Most of these leaders spoke to the urgent question of Cuba, calling for the lifting of the economic blockade against the country and for Cuba’s removal from the U.S.-created list of countries that supposedly “sponsor terrorism.”
Yet, for all the eloquent denunciations of imperialism and the impassioned defenses of Latin American and Caribbean sovereignty and independence, one country was conspicuously avoided: Haiti. Not a single one of these countries applied their critiques of imperialism to Haiti. Sure, Cuba and Venezuela mentioned Haiti.
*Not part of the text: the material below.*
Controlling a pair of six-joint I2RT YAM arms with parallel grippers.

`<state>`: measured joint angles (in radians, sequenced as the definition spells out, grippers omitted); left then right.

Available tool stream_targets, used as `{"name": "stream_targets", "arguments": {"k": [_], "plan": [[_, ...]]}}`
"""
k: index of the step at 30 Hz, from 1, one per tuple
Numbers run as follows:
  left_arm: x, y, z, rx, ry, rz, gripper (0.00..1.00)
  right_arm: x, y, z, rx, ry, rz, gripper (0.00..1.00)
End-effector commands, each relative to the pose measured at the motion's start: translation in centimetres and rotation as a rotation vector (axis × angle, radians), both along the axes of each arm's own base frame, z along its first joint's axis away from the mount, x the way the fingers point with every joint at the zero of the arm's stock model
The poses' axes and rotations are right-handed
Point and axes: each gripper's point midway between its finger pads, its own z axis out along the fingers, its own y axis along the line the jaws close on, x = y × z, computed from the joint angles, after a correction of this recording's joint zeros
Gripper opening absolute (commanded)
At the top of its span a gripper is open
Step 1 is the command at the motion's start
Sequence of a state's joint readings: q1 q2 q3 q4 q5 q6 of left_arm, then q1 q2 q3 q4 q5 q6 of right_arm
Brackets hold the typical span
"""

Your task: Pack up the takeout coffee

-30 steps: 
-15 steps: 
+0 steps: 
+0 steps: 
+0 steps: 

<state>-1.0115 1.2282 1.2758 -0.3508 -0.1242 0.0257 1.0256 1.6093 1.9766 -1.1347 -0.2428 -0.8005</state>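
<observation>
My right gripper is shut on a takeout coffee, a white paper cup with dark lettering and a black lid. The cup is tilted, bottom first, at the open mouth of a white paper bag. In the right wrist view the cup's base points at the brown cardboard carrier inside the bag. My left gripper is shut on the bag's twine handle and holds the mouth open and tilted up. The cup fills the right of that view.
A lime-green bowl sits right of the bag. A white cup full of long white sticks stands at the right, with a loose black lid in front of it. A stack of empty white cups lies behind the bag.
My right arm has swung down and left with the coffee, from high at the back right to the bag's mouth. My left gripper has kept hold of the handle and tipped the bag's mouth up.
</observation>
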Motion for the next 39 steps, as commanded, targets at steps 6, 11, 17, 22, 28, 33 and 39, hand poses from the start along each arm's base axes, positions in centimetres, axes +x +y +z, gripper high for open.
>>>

Cuba’s representative called for reparations for the Caribbean for slavery, said that humanity owed a debt to the Haitian revolution, and stressed that Haiti needed international support “through a special contribution for its reconstruction and development.” Venezuela’s representative name-dropped Haiti within a list of countries, which have suffered bloodshed from “imperialism and supremacism.”
Beyond the casual mentions, the hollow rhetorics, and the empty invocations, there were no concrete critiques of the current imperial machinations in Haiti—of Haiti’s complete loss of sovereignty through the ongoing destruction of the Haitian state apparatus, of the current occupation of the country by the Western-led Core Group, and of the repression (and violent misrepresentation) of the Haitian people as they have taken to the streets to demand their sovereignty and call for an end to foreign intervention. Instead, the extension and intensification of foreign intervention appears to be the strategic end goal of not only the usual suspects of the West, but our supposed Leftist allies in the Americas.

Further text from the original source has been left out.